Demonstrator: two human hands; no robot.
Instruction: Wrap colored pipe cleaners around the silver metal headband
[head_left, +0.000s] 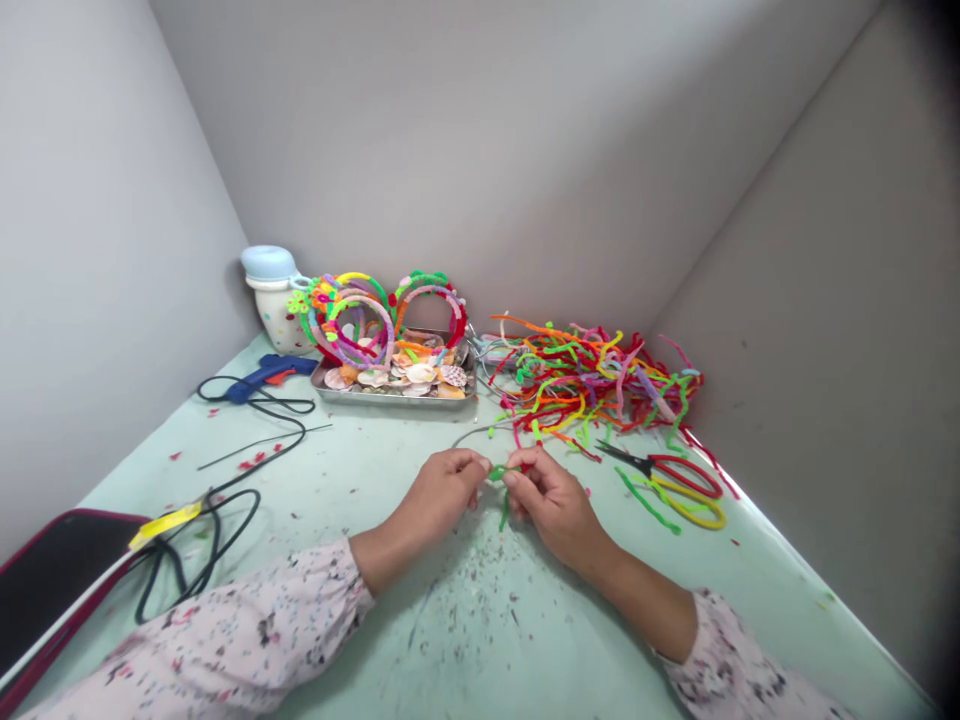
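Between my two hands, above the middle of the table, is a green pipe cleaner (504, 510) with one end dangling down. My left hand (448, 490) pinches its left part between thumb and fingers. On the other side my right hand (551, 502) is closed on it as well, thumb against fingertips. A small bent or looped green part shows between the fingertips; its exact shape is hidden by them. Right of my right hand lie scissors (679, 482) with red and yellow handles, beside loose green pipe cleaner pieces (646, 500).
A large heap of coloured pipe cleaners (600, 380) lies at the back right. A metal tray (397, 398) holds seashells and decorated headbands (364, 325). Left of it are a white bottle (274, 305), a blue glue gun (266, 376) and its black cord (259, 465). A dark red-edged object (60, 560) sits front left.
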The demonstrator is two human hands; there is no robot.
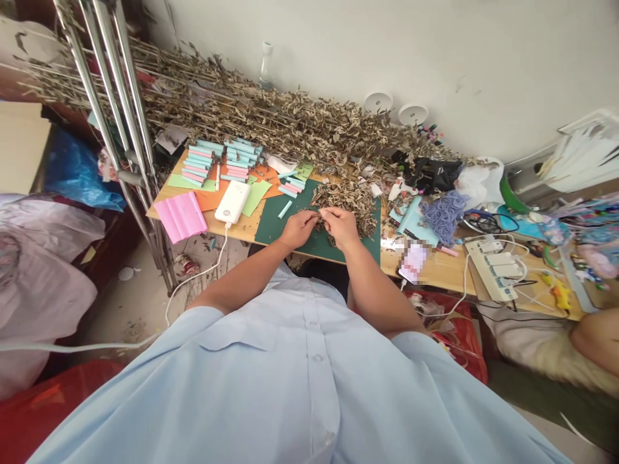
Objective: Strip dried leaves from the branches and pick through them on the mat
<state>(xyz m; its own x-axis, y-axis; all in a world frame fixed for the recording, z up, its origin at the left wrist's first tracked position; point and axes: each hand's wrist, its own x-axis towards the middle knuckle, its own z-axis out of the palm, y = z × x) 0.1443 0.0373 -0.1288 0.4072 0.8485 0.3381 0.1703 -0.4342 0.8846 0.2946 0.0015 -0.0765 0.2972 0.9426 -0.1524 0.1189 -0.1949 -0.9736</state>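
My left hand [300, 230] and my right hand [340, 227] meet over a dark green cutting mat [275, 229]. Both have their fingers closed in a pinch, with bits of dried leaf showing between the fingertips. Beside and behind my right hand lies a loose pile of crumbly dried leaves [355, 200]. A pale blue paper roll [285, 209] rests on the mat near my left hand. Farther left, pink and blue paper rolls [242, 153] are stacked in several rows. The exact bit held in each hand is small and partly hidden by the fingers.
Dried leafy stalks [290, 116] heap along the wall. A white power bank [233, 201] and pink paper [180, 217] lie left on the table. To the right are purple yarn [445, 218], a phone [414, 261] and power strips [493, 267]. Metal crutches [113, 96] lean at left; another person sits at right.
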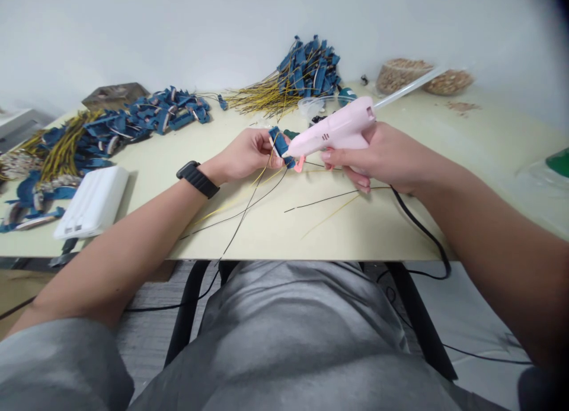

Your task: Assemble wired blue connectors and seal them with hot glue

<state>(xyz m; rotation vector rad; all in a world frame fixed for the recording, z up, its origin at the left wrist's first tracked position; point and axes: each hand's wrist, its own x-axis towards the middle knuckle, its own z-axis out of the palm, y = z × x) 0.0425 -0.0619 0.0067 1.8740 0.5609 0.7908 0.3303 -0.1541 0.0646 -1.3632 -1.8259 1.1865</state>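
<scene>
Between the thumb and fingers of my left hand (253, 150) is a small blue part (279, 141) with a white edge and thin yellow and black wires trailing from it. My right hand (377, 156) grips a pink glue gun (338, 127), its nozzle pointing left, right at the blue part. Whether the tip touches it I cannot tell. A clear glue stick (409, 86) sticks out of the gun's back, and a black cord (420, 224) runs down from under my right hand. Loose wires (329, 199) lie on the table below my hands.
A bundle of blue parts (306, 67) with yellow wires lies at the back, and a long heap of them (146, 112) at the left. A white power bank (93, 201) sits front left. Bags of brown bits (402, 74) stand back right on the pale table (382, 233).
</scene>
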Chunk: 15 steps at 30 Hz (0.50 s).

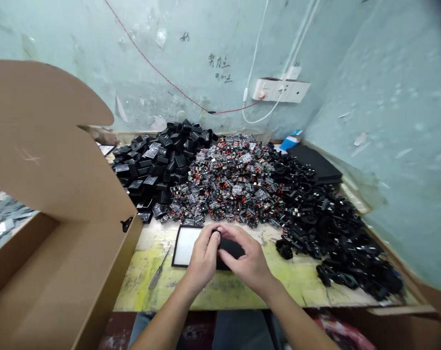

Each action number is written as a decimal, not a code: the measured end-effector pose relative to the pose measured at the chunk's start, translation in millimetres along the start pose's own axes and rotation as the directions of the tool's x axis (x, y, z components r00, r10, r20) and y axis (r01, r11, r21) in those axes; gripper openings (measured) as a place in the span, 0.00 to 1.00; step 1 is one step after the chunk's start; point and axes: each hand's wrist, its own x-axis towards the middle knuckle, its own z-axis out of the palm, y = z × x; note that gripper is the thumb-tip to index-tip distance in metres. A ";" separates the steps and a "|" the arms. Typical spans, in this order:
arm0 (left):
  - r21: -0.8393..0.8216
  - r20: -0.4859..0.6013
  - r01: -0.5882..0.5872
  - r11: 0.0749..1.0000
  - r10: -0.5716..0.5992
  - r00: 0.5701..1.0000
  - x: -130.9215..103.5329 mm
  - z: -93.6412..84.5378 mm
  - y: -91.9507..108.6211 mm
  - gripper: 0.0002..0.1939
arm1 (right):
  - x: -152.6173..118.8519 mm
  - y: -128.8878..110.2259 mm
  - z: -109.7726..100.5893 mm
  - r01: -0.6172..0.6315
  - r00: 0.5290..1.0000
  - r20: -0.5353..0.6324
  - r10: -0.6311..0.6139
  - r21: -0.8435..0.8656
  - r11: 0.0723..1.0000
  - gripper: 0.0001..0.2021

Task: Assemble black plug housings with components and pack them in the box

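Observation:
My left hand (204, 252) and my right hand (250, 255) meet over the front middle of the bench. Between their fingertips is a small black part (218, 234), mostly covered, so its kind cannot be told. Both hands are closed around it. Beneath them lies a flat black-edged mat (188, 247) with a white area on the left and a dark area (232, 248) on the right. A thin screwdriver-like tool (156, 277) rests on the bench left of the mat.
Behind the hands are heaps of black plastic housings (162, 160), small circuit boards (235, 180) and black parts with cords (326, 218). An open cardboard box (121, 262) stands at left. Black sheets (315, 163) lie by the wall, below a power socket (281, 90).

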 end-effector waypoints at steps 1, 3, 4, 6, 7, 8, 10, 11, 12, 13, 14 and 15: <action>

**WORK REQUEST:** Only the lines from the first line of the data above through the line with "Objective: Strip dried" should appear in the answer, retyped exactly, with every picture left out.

**OUTPUT FOR THIS TASK:**
Demonstrator: two human hands; no robot.
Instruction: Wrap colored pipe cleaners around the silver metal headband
[head_left, +0.000s] 
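Between my two hands, above the middle of the table, is a green pipe cleaner (504, 510) with one end dangling down. My left hand (448, 490) pinches its left part between thumb and fingers. On the other side my right hand (551, 502) is closed on it as well, thumb against fingertips. A small bent or looped green part shows between the fingertips; its exact shape is hidden by them. Right of my right hand lie scissors (679, 482) with red and yellow handles, beside loose green pipe cleaner pieces (646, 500).
A large heap of coloured pipe cleaners (600, 380) lies at the back right. A metal tray (397, 398) holds seashells and decorated headbands (364, 325). Left of it are a white bottle (274, 305), a blue glue gun (266, 376) and its black cord (259, 465). A dark red-edged object (60, 560) sits front left.
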The demonstrator is two human hands; there is no robot.
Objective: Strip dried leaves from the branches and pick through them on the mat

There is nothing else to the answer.